The music in Shadows: Heretic Kingdoms is quite possibly the most epic fantasy fare heard in quite some time. The soundtrack is beautifully composed and matches perfectly what is going on around the player, whether you’re in a dry desert or a dank crypt. The sound effects are all simple, but they all work: Finding gold pops a very familiar jingling sound, sliding open stone coffins sounds spot on, etc.. Some of the effects are a little over-the-top, however, with those for when you eliminate spiders being more befitting of the sound of hearing a bug go splat in a Saturday morning cartoon (which is also like the sound cartoons use when a bowling ball is dropped on a birthday cake. Yeah, that’s got to evoke some wonderful memories).

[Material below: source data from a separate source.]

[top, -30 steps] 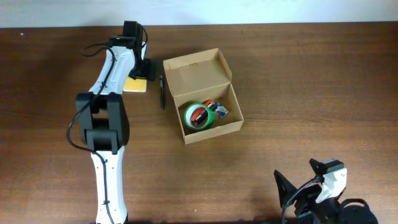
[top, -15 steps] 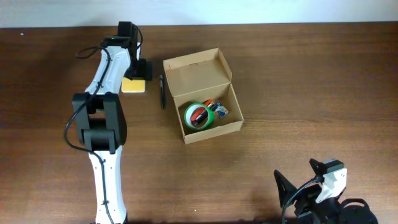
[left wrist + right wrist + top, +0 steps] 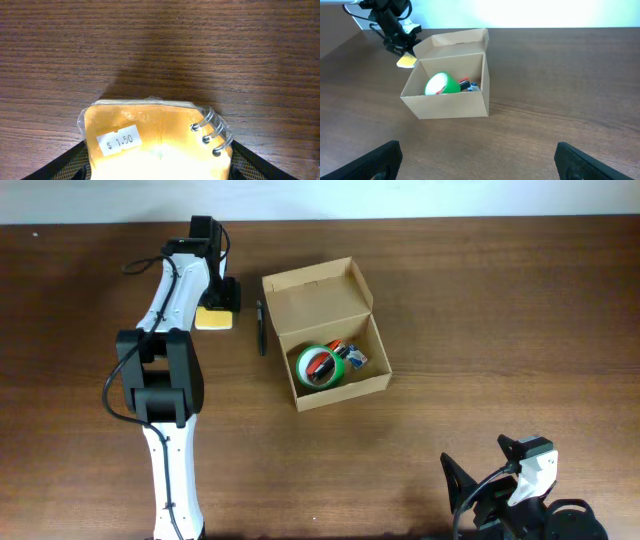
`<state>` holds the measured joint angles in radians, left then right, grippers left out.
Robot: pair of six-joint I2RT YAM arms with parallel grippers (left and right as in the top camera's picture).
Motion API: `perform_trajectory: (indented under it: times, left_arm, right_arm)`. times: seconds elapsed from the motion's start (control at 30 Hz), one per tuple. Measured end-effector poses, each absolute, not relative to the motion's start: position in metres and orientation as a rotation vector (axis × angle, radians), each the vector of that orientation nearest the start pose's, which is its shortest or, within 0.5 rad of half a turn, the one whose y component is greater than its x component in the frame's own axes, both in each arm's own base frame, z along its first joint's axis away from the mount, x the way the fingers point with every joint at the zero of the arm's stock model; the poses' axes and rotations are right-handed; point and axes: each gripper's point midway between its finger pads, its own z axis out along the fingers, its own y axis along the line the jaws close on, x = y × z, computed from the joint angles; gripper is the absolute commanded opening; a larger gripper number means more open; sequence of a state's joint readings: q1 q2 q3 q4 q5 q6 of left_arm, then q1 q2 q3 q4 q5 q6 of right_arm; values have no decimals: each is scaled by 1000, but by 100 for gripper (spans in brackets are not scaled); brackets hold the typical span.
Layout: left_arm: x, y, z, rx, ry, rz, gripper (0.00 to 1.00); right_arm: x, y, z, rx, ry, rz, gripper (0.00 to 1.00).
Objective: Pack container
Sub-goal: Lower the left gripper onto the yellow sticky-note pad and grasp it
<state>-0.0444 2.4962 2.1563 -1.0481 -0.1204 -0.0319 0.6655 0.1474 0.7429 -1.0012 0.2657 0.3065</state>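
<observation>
Left end effector [image 3: 160, 161] pinching yellow spiral notepad [image 3: 150, 135] by its two sides, likely to carry it to container [image 3: 318, 302], standing lid-open to its right, just beyond black pen [image 3: 262, 328]

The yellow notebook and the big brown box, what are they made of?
The notebook looks like paper with a glossy yellow-orange cover. It seems to be wrapped in clear film, which crinkles at the edge. Its coil looks like shiny metal wire. The box looks like plain matte cardboard: it is tan, with folded flaps and dull walls.
</observation>
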Motion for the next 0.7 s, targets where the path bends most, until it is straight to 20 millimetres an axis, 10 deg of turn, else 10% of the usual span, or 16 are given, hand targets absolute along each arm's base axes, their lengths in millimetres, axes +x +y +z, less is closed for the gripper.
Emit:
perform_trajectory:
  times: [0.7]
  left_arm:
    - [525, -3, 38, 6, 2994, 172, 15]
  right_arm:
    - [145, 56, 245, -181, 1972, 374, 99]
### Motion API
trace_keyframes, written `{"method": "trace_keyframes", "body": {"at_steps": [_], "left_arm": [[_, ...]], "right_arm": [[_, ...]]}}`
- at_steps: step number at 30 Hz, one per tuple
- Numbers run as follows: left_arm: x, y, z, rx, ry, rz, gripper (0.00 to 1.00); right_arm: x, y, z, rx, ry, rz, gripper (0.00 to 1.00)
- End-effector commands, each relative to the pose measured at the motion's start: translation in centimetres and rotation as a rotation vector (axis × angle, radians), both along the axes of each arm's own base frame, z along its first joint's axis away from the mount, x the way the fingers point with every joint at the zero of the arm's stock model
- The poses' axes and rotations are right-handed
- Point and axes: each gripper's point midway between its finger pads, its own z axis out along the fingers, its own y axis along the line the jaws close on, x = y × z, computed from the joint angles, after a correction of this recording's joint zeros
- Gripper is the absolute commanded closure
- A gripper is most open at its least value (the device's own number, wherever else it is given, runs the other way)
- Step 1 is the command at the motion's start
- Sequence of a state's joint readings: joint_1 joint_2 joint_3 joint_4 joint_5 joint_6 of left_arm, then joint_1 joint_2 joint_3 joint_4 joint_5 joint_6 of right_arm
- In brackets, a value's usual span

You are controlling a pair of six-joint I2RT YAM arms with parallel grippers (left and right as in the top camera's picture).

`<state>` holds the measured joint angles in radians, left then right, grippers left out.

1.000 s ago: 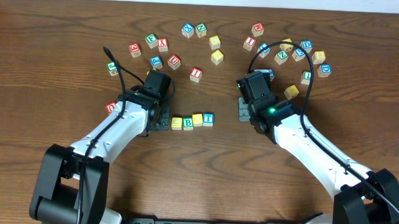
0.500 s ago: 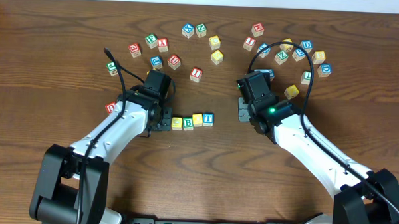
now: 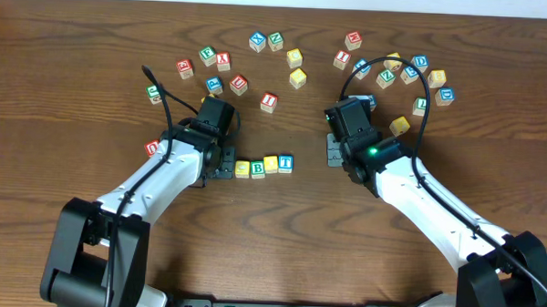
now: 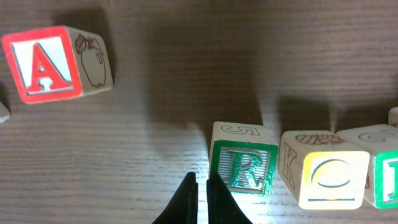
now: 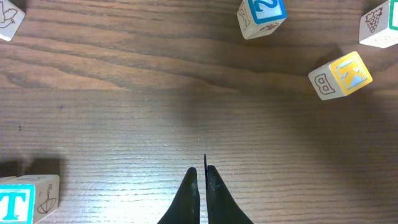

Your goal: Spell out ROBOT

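ROBOT row lies on the table between the two arms, and here comes the sweep from the left. The red A cube sits off on its own, well apart. The left gripper has its fingers pressed together on nothing, tips just beside the left face of the green R cube (hidden under the gripper from overhead). Next along: a yellow cube, the green B cube, a second yellow cube and the blue T cube, packed close. The right gripper is pinched together too, empty, over bare wood right of the T. Loose cubes lie scattered beyond it.
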<state>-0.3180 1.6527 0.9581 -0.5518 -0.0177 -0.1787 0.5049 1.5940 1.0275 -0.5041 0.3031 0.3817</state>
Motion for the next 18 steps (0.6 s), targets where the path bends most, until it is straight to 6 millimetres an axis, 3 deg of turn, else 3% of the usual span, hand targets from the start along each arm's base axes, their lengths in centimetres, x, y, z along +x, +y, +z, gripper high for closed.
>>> {"method": "trace_keyframes", "body": {"at_steps": [1,10,18], "left_arm": [[-0.5,0.2,-0.3,0.011,0.009,-0.028,0.93],[-0.7,-0.7,0.1,-0.039,0.015,-0.057,0.93],[0.1,-1.0,3.0,-0.069,-0.083,-0.058,0.93]], "right_arm": [[0.7,0.0,1.4,0.019,-0.038,-0.012,0.99],[0.6,0.0,1.4,0.02,-0.038,-0.013,0.99],[0.6,0.0,1.4,0.019,-0.037,-0.012,0.99]]}}
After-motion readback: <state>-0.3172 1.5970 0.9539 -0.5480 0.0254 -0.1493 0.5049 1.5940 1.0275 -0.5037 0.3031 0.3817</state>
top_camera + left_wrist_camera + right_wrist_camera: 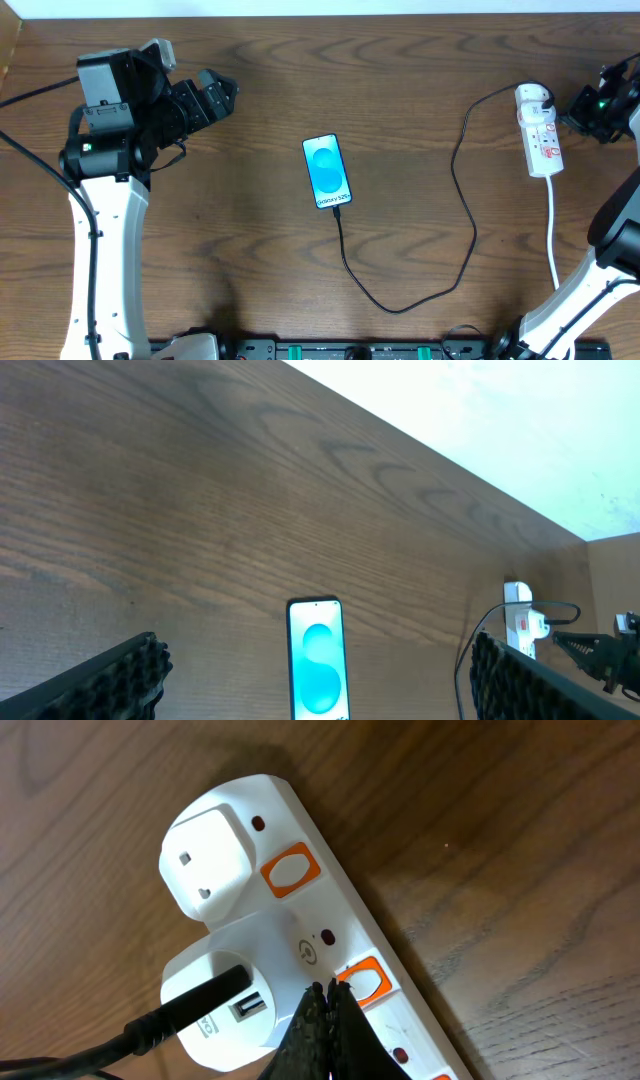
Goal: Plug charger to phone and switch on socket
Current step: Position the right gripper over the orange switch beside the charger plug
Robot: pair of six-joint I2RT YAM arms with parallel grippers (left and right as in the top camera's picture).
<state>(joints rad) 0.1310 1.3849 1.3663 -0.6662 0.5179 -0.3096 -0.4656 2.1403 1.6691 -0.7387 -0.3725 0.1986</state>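
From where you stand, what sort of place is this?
Probably a robot test bench, not a home: a left arm and a right arm flank a wood-grain table, with a smartphone, charger cable and white power strip laid out.

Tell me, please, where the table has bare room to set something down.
The table is bare between the left tool and the phone, and between the phone and the charger cable. Crowded: the right edge, where the right tool is at the socket.
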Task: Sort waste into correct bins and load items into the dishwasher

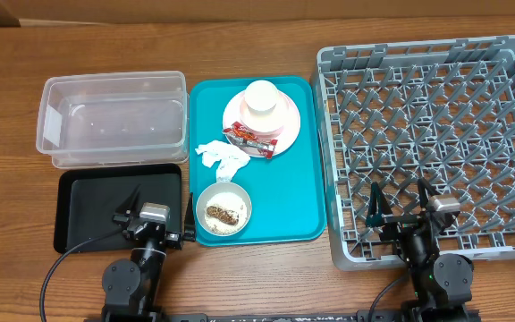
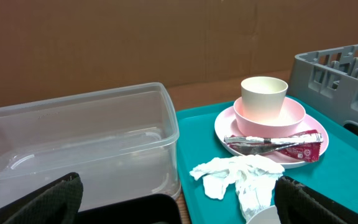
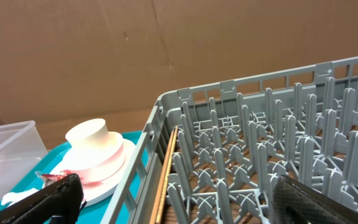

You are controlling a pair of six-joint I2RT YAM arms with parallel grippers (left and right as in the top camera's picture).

The graphics look just about right, not exactly cutting edge in any regard but the game can at least stand side-by-side with Diablo III and not look atrocious in comparison at least. The cutscenes in the game are horribly pixelated, for some reason, and look quite muddy, overall, with the opening being the worst offender. Thankfully, the poor quality of the cutscenes is not representative of the actual in-game engine, so don’t judge the game based off it’s opening, for sure. The environments you traipse through are pretty atypical of action RPGs, ranging from deserts to underground tombs, and while it doesn’t reinvent the wheel, each locale fits with the theme of the game and has wonderful music, to boot.
The plot of Shadows: Heretic Kingdoms is mostly just an excuse to marry together the idea of controlling multiple party members simultaneously- the story isn’t exactly anything you haven’t heard before in some generic manner or another. What is fantastic, however, is the dialogue between the Devourer and his puppets. There will be times a puppet will support what he does or says, and other times when they will be directly at odds with one another, leading to some very humorous discourse. The character interactions are among the best parts of the game, as several of the eaten souls are not obedient enough to stay silent when the Devourer does or states something directly in conflict with their views.
Overall, Shadows: Heretic Kingdoms is not a groundbreaking game. It plays a lot like Diablo, despite some novel conventions and deeper strategies, such as swapping in and out of different realms to dodge heavy attacks. The music is absolutely superb and, while it’s not breaking any benchmarks, the game is relatively easy on the eyes and nothing sticks out as horribly textured or drawn. While Shadows is a little rough around the edges, there is some hope since it has been improved dramatically over the last six months, with the third chapter being added in the last couple of weeks (as of this writing), giving Shadows some decent length as well. There’s a lot of content and fun to be had with the added depth in Shadows: Heretic Kingdoms, especially if games such as Diablo, Dungeon Siege or Torchlight fit your fancy.